|1956 Austin-Healey 100M|
Photo by Kate Tompkins
Continuing with my series on the National Motor Museum in Beaulieu, England, here’s a 1956 Austin-Healey 100M. According to the museum’s placard, this particular car belonged to the Earl of Wharncliffe, and competed in hill climbs. While there’s only a 2660 cc in-line 4 under the hood, that doesn’t mean it’s got no juice. It’ll do 118 mph and puts out 110 bhp at 4,500 rpm.
Wikipedia says designer Donald Healey based the 100s on the existing Austin A90, and was planning to produce them at his own company but the original model he built for the 1952 London Motor Show caught the eye of Austin’s managing director, so he arranged to have Healey build them at the Austin plant in Longbridge. Fourteen thousand, six hundred and thirty-four 100s were produced from 1953 to 1956. The “100” moniker came from the fact that the car could do 100 mph.

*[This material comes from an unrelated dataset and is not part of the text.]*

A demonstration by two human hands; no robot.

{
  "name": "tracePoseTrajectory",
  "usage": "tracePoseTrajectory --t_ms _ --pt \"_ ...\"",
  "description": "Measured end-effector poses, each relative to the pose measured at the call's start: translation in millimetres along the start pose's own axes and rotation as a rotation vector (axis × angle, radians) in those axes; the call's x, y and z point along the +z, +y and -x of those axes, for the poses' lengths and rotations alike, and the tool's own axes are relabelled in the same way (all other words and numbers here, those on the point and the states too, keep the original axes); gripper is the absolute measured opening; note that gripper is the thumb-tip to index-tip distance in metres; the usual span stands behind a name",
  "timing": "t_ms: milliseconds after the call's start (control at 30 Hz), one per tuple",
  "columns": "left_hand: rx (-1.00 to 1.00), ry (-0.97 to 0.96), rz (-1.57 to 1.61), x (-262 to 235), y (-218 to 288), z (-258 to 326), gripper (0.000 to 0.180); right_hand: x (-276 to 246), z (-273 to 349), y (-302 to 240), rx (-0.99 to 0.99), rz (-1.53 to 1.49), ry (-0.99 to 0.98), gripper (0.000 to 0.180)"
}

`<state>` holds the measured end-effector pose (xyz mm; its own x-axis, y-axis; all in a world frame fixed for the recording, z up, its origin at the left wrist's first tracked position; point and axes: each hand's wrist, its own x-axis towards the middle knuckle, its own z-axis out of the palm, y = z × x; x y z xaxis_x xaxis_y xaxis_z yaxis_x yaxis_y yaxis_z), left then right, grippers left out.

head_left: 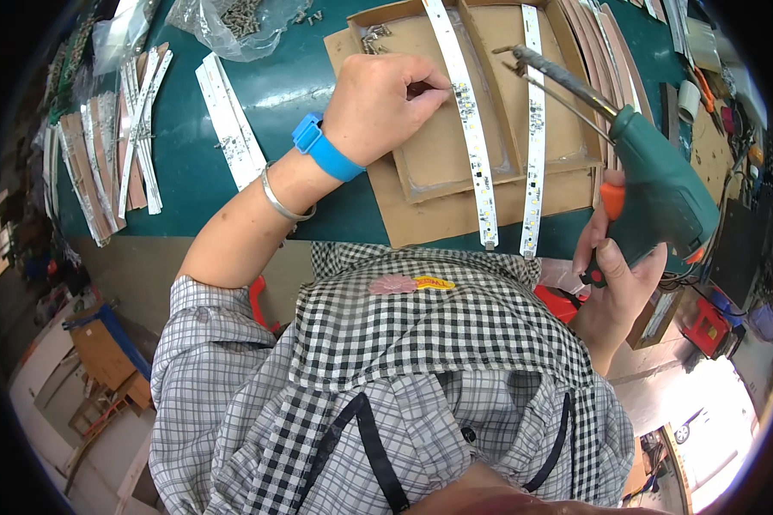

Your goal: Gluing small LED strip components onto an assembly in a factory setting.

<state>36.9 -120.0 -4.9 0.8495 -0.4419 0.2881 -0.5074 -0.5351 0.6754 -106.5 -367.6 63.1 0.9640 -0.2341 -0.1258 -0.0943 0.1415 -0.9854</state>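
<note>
Head view: your left hand (378, 107) pinches a small part against the white LED strip (468, 129) lying on the cardboard tray (442, 163) on the table (292, 94). Your right hand (614, 292) has its grip clenched on the green soldering gun (653, 184), tip hovering over the tray. Risk: the hot tip could drift into your fingers or scorch the cardboard.

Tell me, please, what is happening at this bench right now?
A person in a checked shirt sits at a green-topped table. The left hand, with a blue wristband, pinches something small against a long white LED strip lying across a shallow brown cardboard tray. The right hand holds a green pistol-shaped soldering gun by its handle, its metal tip raised above a second white strip. More strips are stacked at the left.
</note>
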Motion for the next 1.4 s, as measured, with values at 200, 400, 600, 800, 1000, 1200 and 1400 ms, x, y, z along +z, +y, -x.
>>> tracePoseTrajectory --t_ms 200,400,600,800,1000,1200,1400 --pt "0.047 -0.040 -0.109 -17 15 2 0.027 -4 -1 16 -0.123 0.133 0.050 0.067" --pt "0.459 -0.241 -0.052 -26 60 20 0.025 -9 -1 58 -0.408 0.559 -0.020 0.049" --pt "0.696 -0.323 -0.106 5 61 25 0.011 5 6 69 -0.297 0.528 0.037 0.040" --pt "0.804 -0.246 -0.107 -13 69 25 0.013 10 8 69 -0.199 0.246 0.167 0.058" --pt "0.784 -0.053 -0.121 -78 74 65 0.028 13 12 51 -0.220 0.099 0.132 0.074" --pt "0.482 0.002 -0.530 -141 41 104 0.036 26 10 45 -0.185 0.121 0.059 0.072" --pt "0.350 0.111 -0.547 -134 -7 139 0.036 29 0 52 -0.189 0.184 -0.033 0.057"
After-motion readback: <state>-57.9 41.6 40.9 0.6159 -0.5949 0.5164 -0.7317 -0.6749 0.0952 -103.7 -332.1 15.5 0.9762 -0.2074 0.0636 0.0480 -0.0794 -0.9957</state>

So what about the “M” part? It’s probably easiest if I quote directly from the Wikipedia article:
“In 1955, a 100M model was developed as well, with larger carburettors, a cold air box to increase air flow to the carburettors, high-lift camshaft and 8.1:1 compression pistons…. The front suspension was stiffened and the bonnet gained louvres, along with a bonnet belt.” Obviously a sportier version. While some cars came out of the factory that way, it was also possible to buy a conversion kit (the Le Mans Engine Modification Kit) and either install it yourself or get the dealer to do it for you. I’m guessing the Earl’s car came that way from the factory—there were only 640 of those.
RM Auctions sold one last summer for just under $200,000. See pics and details here.
The Austin-Healey 100 was available in two-tone, but I think the straight red looks just fine.